Tuesday, February 3, 2009

Uterine Politics

Okay, like you, my first thought went something like this: 14 kids?!? What, is she nuts?
But then I sat myself down and had a little talk with myself. I asked myself what, exactly, it had to do with me? I’m not the one who has to change the diapers, play chauffeur or listen to “Mary Had a Little Lamb” on the piano for the one millionth time. It isn’t my kitchen doing the cooking, my TV doing the entertaining or my nights not doing the sleep. So, why do I care? And I decided I don’t. I decided to get out of the woman’s uterus and let her live her own life.
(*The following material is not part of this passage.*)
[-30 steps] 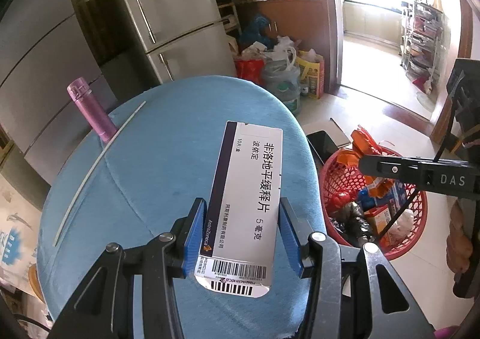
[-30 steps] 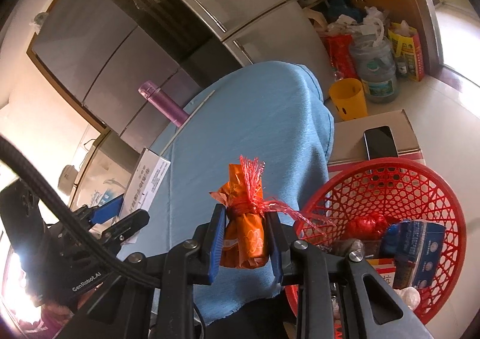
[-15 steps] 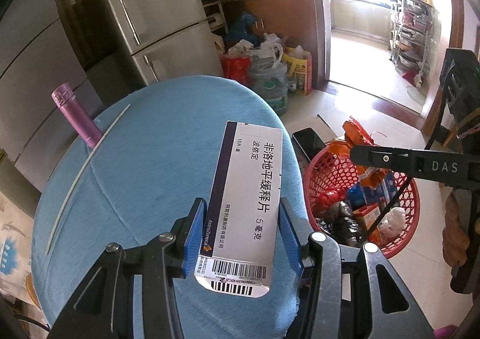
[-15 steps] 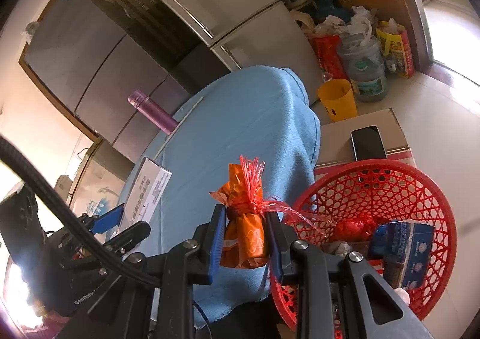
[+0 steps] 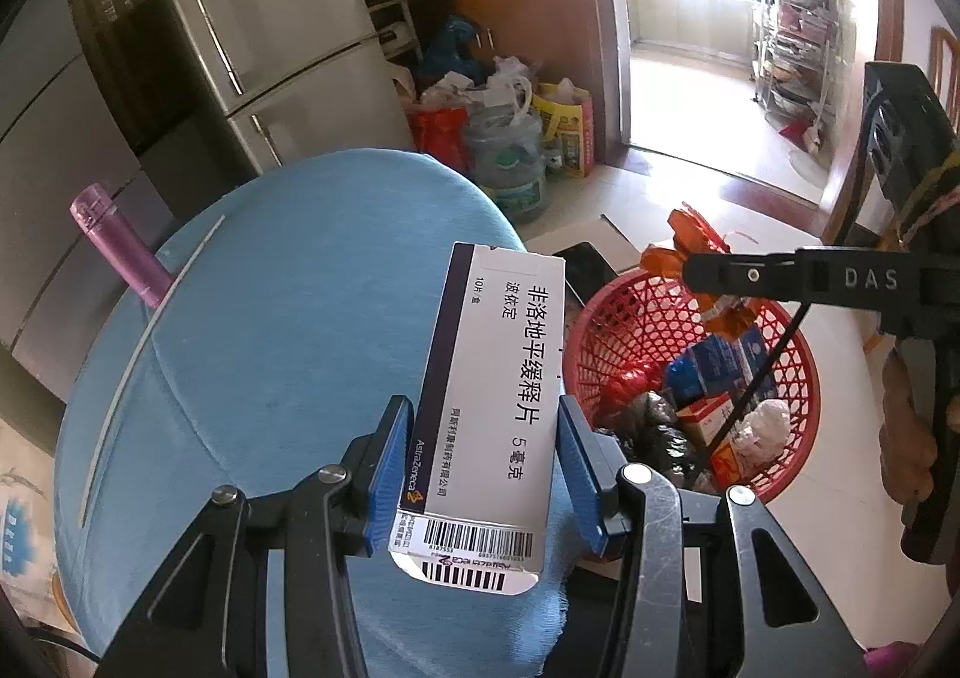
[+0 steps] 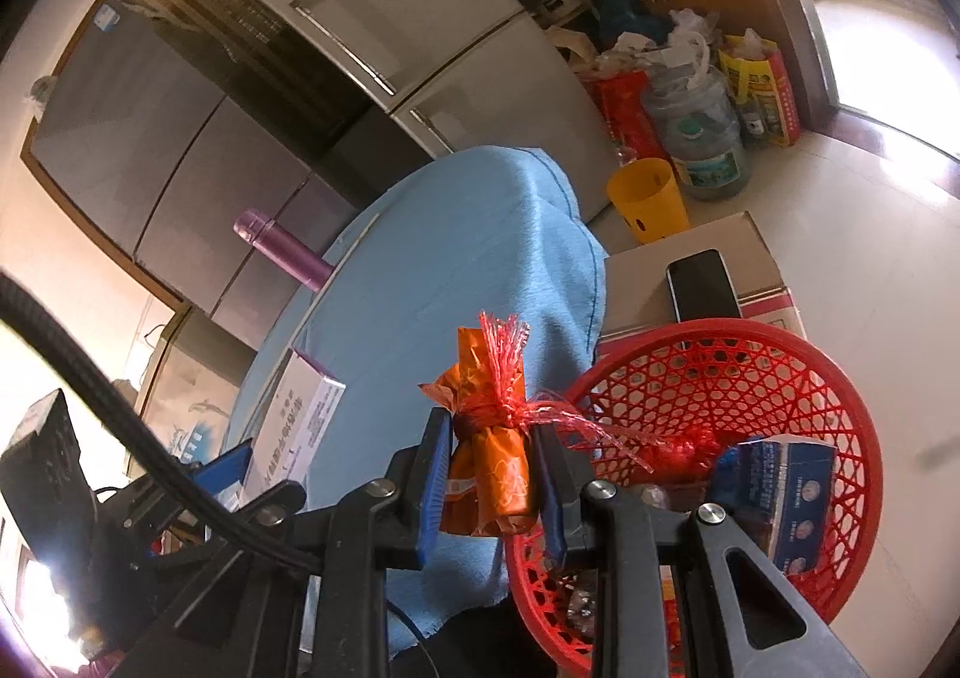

I’ve read blogs that rant about what a bad mother she is, how selfish and unnatural. Don’t know how those blogging women got so God-like all of the sudden, but I don’t have any idea about the kind of mother she is now, or what she’ll be like as a mother of 14. If I had to guess, I’d say that sometimes her kids will hate her, sometimes they’ll love her, and when they go to their family reunions years after she’s dead, they’ll look at each other and say, “Did we grow up in the same family? That was not my experience at all.”
And what’s so unnatural about 14? If we’re talking about natural, contraception is not natural. In fact, it’s pretty chemical and man-made. Exactly man-made, actually. And 2 generations ago, 14 kids wouldn’t have been all that bizarre. Maybe the unusual part is the viability of the children. 2 generations ago, they would have been more likely to die from diphtheria, polio or a kick to the head from a horse.
I think a part of me is jealous. No, I don’t want 14 kids. Sometimes, to be honest, I’m not sure I want the 3 I’ve already got. At least I don’t want them so loud and smelly and complaining. But I would love to pick out 14 names, snuggle 14 wriggling bodies, and put up 14 pictures of 14 lovely babies. I think dinner with 14 children would be a diary-worthy-experience every time. And think of all the built-in baby sitters! If child A didn’t want to play with B or C, she’s got 11 more options. Certainly some of them will end up being best friends.
I keep thinking of the scripture in the Bible that says that her children will rise up and call her blessed. Maybe not when they’re teenagers. Maybe not at all during this life. But in spite of whatever challenges that woman faces, when I think about her in the future, I hope I’m a little less Enquirer-prone and a little more "call her blessed” in my thinking.